In a tough job market, his brogue made him memorable and interesting to potential employers. He stood out from the crowd as an immigrant, in the best possible way.

Et cetera.

Pointing these things out, of course, is not to take anything away from the fact that Iain is an ambitious, hard-working, talented person. And he has not led a charmed life. It's merely to acknowledge that he has many privileges that other ambitious, hard-working, talented people who have also struggled don't have.

You know, all the details that get left out of stories about bootstrapping one's way to the American Dream.

White USians (particularly, though not exclusively and not universally) subscribe fully and uncritically to the narrative of bootstraps and the promise of the American Dream and the myth of opportunity.
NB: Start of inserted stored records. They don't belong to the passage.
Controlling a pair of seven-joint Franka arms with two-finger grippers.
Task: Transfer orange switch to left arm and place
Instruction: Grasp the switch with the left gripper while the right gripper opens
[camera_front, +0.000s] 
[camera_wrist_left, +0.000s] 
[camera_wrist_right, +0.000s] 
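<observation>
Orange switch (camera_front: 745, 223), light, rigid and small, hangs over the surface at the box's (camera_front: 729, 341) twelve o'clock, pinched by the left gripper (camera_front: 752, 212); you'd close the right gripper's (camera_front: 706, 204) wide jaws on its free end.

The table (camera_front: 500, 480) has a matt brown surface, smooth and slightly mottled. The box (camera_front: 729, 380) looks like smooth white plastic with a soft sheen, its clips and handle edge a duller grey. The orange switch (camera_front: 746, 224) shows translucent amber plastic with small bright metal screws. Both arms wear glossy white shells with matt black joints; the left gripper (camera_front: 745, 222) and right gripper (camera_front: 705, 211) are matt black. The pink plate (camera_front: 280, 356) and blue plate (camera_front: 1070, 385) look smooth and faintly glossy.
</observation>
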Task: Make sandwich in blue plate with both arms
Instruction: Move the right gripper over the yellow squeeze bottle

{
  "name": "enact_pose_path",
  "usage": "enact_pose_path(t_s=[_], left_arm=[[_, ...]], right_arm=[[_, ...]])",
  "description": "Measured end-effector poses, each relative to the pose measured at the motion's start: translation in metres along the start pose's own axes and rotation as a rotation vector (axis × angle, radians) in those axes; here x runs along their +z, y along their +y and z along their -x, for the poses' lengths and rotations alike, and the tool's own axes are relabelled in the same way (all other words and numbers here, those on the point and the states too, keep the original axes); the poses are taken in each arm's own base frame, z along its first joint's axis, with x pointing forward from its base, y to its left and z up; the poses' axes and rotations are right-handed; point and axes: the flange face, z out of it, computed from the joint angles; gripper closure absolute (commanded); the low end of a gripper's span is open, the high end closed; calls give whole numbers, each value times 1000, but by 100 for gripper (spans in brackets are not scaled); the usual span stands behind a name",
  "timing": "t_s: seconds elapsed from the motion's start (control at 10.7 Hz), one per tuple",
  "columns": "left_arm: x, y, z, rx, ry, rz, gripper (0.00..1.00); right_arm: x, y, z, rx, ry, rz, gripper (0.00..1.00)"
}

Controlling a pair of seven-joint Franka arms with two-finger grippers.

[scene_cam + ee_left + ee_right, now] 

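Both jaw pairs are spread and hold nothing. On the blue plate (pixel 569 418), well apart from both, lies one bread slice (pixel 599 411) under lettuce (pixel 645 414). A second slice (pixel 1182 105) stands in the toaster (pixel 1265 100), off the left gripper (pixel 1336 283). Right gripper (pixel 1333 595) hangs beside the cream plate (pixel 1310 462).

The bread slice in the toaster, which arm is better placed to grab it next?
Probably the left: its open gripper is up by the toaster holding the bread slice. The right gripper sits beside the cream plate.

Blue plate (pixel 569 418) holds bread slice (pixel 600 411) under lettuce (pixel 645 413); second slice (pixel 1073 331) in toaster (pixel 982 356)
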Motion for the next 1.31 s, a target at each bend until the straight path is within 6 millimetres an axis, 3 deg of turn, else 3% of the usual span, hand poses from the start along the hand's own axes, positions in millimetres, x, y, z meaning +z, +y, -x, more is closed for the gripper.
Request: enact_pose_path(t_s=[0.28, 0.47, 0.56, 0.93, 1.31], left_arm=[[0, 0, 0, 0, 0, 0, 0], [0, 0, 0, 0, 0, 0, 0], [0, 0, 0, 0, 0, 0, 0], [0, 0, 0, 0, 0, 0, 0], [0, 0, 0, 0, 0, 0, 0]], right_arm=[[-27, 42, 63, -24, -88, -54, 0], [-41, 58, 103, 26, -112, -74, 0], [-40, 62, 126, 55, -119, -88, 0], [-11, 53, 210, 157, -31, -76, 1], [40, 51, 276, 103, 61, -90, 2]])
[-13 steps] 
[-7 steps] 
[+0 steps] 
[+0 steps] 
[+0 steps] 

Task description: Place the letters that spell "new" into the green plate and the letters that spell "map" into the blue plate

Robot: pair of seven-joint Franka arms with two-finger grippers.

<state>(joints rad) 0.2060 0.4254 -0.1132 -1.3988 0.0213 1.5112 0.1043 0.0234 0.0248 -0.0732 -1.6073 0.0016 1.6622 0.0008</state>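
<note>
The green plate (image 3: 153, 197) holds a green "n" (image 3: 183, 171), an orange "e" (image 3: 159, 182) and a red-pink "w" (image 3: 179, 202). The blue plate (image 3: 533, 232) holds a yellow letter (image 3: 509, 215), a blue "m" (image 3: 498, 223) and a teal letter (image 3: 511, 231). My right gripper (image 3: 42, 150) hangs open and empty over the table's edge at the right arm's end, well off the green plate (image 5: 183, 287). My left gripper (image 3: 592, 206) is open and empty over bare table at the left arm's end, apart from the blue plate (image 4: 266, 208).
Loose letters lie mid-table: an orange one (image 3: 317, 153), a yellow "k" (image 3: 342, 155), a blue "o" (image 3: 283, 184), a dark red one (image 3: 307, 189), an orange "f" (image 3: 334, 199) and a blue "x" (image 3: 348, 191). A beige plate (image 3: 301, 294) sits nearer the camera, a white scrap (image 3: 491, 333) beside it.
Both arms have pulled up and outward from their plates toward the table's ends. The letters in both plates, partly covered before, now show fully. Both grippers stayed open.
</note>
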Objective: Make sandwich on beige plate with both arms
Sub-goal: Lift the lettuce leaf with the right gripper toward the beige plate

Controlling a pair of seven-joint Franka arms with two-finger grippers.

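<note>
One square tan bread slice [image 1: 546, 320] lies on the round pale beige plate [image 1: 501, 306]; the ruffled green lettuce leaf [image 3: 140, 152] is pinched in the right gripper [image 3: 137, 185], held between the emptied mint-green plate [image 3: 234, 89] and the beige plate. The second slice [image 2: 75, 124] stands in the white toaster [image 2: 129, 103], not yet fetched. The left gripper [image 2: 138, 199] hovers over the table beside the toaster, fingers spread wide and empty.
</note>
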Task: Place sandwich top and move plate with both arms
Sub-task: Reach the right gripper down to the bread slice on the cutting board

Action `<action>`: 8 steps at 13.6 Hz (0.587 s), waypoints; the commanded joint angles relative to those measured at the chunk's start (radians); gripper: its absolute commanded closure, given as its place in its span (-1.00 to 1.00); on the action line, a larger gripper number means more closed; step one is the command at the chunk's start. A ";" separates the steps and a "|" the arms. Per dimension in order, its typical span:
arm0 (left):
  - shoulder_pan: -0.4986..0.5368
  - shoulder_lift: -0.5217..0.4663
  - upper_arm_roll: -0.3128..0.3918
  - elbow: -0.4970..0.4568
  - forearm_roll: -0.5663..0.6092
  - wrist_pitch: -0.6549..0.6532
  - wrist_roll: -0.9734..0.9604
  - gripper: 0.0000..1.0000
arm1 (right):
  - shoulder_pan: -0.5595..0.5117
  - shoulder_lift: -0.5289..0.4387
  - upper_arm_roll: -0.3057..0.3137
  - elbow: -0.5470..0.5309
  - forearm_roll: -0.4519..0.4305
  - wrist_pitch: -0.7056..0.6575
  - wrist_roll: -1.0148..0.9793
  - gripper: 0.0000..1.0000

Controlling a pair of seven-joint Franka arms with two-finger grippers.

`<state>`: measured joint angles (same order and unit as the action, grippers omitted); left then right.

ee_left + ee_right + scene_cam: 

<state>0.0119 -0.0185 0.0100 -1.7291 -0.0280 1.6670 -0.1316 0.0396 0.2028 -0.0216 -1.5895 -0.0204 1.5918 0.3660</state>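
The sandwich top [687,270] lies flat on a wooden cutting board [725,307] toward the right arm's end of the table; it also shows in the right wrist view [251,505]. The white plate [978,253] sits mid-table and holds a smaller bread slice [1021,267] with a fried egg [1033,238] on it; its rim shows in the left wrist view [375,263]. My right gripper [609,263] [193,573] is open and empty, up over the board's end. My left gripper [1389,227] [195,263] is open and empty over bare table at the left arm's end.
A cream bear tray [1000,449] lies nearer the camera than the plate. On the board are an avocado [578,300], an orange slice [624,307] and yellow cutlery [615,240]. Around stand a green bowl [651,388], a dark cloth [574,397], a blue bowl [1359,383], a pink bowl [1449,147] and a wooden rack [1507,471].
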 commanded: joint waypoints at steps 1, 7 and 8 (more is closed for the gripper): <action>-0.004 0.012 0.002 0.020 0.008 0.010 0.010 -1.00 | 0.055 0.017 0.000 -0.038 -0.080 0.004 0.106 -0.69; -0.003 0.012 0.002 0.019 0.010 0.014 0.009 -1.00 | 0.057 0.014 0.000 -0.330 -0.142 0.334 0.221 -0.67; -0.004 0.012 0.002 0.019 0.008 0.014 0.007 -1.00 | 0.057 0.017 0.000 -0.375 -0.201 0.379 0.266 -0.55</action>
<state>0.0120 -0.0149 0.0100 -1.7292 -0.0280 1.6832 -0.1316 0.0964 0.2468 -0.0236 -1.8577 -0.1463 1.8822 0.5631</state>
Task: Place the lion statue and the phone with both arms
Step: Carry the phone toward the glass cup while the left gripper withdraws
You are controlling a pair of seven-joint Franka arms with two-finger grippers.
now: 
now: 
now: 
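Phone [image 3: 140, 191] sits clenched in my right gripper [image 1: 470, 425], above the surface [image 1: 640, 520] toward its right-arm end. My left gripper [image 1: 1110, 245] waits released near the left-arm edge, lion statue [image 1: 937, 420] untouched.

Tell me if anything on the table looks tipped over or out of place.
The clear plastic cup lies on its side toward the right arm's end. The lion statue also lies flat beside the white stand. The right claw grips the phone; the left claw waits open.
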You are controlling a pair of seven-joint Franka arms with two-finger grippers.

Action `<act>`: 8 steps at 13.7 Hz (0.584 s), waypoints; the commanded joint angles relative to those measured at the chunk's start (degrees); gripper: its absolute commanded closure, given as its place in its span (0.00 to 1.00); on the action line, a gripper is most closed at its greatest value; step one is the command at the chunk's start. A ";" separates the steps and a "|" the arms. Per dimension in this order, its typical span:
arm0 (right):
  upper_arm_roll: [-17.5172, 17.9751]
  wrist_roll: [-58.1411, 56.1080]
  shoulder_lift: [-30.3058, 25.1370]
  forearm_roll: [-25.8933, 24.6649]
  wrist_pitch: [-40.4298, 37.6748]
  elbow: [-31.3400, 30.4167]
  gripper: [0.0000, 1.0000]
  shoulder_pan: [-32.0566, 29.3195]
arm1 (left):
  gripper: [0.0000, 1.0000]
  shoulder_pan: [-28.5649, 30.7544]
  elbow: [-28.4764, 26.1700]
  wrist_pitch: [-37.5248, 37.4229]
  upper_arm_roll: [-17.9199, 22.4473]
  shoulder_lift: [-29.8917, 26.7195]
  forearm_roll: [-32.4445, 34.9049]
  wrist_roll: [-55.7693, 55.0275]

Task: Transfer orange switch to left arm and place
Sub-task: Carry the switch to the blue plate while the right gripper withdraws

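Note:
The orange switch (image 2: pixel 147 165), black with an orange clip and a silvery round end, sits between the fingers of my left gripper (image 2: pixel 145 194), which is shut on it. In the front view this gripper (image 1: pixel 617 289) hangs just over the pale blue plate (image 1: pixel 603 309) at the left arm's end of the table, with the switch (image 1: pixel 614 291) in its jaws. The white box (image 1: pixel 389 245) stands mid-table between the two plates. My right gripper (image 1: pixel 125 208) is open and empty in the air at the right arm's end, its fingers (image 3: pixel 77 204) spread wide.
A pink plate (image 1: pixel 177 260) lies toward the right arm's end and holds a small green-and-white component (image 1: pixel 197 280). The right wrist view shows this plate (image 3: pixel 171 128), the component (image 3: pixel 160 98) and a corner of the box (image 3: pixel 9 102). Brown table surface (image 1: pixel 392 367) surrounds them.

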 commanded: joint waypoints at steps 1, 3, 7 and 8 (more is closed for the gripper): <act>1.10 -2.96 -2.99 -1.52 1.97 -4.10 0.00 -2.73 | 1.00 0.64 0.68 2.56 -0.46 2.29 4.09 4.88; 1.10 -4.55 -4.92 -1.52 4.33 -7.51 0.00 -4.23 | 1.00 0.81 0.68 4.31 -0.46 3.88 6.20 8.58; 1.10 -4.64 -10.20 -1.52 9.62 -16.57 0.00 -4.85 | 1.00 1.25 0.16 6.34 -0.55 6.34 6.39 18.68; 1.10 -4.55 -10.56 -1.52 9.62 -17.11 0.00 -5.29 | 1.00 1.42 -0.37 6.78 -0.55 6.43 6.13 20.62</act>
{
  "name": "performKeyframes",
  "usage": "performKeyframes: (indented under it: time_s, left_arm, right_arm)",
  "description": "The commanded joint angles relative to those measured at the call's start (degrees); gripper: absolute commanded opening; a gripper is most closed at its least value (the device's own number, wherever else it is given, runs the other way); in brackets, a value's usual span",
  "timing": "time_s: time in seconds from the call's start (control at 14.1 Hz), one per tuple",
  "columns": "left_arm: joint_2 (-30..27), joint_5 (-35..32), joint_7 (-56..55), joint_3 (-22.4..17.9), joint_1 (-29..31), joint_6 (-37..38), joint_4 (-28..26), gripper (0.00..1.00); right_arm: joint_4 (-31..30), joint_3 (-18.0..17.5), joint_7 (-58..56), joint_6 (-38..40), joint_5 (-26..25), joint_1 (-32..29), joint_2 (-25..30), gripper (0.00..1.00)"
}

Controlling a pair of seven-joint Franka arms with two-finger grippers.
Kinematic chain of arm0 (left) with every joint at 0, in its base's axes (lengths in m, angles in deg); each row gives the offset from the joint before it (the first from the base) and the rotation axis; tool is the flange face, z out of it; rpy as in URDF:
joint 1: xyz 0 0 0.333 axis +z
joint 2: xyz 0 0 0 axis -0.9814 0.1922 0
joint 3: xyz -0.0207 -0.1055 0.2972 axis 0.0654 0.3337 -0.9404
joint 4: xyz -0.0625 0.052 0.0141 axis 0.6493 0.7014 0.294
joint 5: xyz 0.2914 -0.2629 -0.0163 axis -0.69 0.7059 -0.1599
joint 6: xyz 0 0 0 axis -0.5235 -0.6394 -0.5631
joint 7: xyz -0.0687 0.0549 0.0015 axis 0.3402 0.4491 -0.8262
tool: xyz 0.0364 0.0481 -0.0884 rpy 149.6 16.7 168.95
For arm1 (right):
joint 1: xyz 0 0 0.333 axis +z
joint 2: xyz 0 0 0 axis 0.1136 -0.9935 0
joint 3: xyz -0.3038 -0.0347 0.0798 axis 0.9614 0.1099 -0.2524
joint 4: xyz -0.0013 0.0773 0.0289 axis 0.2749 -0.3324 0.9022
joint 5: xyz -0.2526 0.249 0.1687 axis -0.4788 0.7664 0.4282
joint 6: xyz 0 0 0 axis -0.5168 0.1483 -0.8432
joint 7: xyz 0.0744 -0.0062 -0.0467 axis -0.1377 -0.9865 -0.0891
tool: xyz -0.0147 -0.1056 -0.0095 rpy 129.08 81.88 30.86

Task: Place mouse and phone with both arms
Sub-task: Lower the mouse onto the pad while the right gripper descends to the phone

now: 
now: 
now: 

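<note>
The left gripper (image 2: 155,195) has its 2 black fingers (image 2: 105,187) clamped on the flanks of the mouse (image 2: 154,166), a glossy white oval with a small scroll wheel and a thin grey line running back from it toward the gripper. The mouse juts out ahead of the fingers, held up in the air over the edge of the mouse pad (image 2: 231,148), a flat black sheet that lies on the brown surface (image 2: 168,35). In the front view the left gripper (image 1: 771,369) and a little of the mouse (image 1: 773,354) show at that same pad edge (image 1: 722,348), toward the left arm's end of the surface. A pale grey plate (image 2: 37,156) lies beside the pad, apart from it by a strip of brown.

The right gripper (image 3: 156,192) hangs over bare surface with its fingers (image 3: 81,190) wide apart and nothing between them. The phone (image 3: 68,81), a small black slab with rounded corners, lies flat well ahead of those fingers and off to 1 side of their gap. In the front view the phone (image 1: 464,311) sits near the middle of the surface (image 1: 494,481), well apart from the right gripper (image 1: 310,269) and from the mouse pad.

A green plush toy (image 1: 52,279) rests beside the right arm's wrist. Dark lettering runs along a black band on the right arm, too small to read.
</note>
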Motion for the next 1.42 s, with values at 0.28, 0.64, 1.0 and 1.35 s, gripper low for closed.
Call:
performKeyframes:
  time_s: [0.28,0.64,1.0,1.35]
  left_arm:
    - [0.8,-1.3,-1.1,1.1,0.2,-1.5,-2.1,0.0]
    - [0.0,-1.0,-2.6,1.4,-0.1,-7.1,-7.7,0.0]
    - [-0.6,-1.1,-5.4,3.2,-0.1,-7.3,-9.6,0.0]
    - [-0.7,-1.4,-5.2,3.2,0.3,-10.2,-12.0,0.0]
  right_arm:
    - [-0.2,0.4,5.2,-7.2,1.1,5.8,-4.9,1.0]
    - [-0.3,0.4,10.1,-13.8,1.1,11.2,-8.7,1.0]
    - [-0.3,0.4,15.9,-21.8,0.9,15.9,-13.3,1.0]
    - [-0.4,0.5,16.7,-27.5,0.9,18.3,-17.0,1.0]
Anyone (except oneself, naturally) who fails to achieve, including other whites who had the terrible sense to be born poor, with disabilities, to abusive parents, and/or in some other potentially success trajectory-fucking circumstance, is personally blamed for their lot and—even in spite of obvious innate incompatibilities with the unjust, inflexible, kyriarchal, privilege-rewarding system by which we're meant to achieve "success" as if it's a level playing field—is suspected, and frequently openly accused, of simply failing to work hard enough.

If there is one person born to poverty, one person with disabilities, one person who has survived profound abuse, who can be held up as an example of achievement, then everyone else is failing to thrive. Even as we devour barfinating narratives of triumph over tragic circumstances, we pretend that terrible beginnings don't really matter, except insomuch as they make great first acts for Sandra Bullock Oscar vehicles.

This intractable belief in bootstraps manifests the bias detailed above because it encourages the lie that history doesn't matter. And neither does present bias. It encourages the lie that every life happens in a fucking void.

Except, of course, when it suits us to judge an individual by our prejudices about an entire class to which they belong.

When you're a non-privileged person, you're as bad as the worst conceivable member of a shared demographic, and only as good as your own personal achievement.

That is the gross underbelly of American Individualism. Its story only really works for privileged people, among whose privileges include being seen as an individual, whether they fail or succeed.

And that is why the American Dream, and all its narratives of bootstraps and hard work and equal opportunity, is conservative horseshit: The American Dream is not, and has never been, that we collectively eradicate poverty, achieve meaningful and lasting social justice, and celebrate our shared success, but that each of us as individuals would achieve some sort of perfect destiny of wealth, health, and security.

And fuck everyone who doesn't. They're just lazy.

All of this, all of it, is underwritten by curated narratives about success, about the people who succeed within a very specific model. Tales told by the victors.

Victors who want—and need—to claim that they never had any help from anyone. Because, if they had, their admonishments to people without their privileges to pull themselves up by their bootstraps would be readily seen for the vile cruelty it is.

We should view with suspicion stories of personal success via bootstraps. We should view critically their lack of detail. They exist in service to an agenda.

Gruesomely, to an agenda explicitly designed to make the individual success being exalted a virtual impossibility for anyone who's truly got nothing but their bootstraps.